TASK STATEMENT:
From the listing below, select every line where the word "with" appears.

DATA EXTRACT:
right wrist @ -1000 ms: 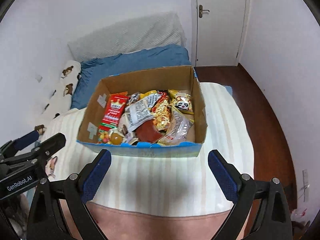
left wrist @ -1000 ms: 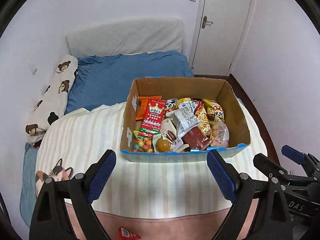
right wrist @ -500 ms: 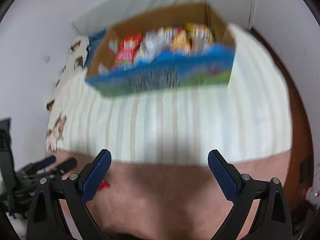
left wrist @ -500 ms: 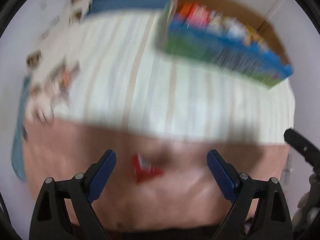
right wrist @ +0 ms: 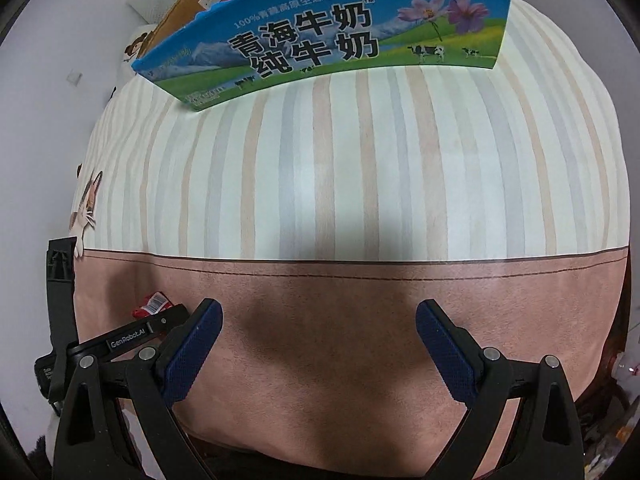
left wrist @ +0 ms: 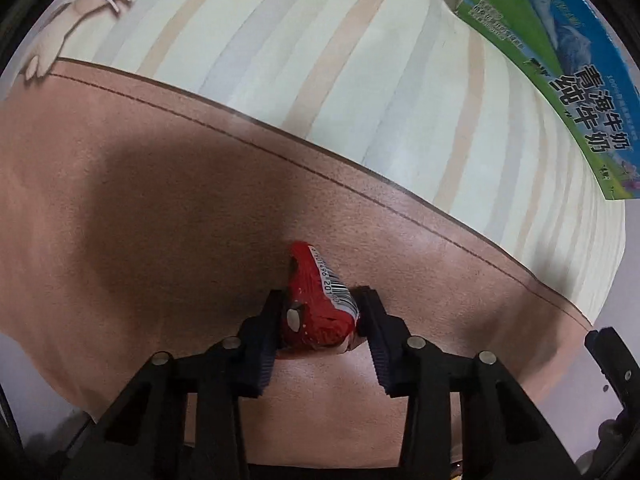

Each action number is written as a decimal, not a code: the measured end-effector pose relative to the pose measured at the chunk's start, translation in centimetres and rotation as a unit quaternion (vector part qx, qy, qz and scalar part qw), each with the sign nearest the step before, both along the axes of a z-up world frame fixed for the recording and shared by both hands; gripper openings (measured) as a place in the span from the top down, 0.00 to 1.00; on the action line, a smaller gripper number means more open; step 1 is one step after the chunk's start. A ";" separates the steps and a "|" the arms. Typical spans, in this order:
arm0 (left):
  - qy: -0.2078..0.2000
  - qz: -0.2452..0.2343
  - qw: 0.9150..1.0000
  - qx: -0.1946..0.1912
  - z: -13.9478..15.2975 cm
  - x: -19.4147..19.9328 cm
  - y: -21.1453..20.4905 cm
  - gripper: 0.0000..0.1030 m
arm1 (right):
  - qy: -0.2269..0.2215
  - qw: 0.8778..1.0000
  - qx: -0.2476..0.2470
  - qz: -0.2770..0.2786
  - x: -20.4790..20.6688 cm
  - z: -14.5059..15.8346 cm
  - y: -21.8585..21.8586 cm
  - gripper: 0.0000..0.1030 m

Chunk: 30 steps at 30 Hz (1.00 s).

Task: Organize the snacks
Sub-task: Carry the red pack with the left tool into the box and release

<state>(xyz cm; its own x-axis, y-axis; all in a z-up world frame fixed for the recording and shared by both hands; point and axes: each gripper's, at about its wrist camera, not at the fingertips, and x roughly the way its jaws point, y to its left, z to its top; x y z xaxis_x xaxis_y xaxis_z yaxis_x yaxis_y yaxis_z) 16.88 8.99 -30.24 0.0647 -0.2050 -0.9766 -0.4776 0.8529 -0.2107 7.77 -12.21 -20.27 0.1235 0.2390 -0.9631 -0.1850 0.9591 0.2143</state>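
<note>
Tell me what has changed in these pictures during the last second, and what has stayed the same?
Both grippers have come down toward the pink border of the bedspread. The left gripper, open a second ago, has shut on the red snack packet that lay there. The right gripper stays open and empty over the border. The milk carton box of snacks stays on the striped part.

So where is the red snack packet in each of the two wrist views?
Left wrist: red snack packet low centre, clamped in the left gripper.
Right wrist: far lower left, partly hidden behind that gripper.
Shared landmark: the blue-green milk carton box.
</note>
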 end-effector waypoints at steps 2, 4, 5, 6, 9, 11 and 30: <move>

SOLUTION:
Each action number is written as a decimal, not a code: the measured end-effector pose relative to the pose measured at the chunk's start, translation in centimetres and rotation as a unit quaternion (vector part qx, qy, qz and scalar part qw), each with the sign nearest the step before, both along the axes of a z-up world frame fixed for the recording and shared by both hands; gripper openings (measured) as a place in the span from the top down, 0.00 to 1.00; on the action line, a smaller gripper number means more open; step 1 is one step after the chunk's start. A ";" separates the steps and a "|" the arms. Typical spans, in this order:
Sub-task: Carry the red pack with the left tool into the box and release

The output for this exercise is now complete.